Alaska is renowned for its pristine wilderness, characterized by majestic mountains, dense forests, and an extensive network of rivers. However, this natural beauty has recently been marred by an alarming phenomenon: the transformation of some rivers into a murky, rusty orange hue. This drastic change was first observed by scientist Jon O’Donnell during a visit to a remote river in 2018, a stark contrast to the clear waters he had seen the previous year. This anomaly prompted an in-depth investigation, culminating in findings published in Nature Communications: Earth and Environment. The study reveals that climate change is the primary driver behind this unsettling transformation. As permafrost warms, it releases metals and acids into the rivers, contaminating the water. Satellite imagery has shown that these changes began as early as 2008, indicating a long-term trend visible even from space. O’Donnell and his team, including researchers from the National Park Service, U.S. Geological Survey, and University of California, Davis, found more and more orange rivers during their aerial surveys, highlighting the widespread nature of this issue.

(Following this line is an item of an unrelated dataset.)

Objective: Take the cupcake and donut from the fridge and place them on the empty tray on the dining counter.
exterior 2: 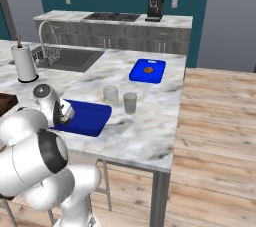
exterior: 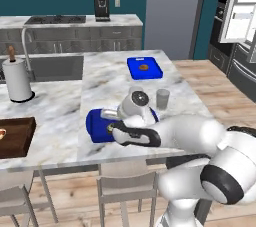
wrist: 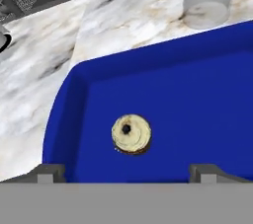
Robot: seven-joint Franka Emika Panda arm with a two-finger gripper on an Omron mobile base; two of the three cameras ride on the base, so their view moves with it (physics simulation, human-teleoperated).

Water testing revealed alarming levels of iron, zinc, nickel, copper, and cadmium, with pH levels dropping to as low as 2.3 from the normal 8. PhD student Taylor Evinger noted that the dominant metal causing the color change is iron, which oxidizes and gives the tributaries their rust color. These tributaries feed into larger rivers, creating a stark contrast between the orange and the still-clear waters. O’Donnell warned of the broader implications of this phenomenon. As the climate continues to warm, more permafrost is expected to thaw, potentially increasing the number of orange, polluted streams. This poses significant threats to water quality, drinking water supplies, and wildlife, particularly salmon populations in Alaska. Additionally, melting permafrost could release other ancient materials, such as plant DNA and frozen viruses, into the environment. The situation underscores the urgency for scientists to understand and mitigate the impacts of climate change on ecosystems and human life.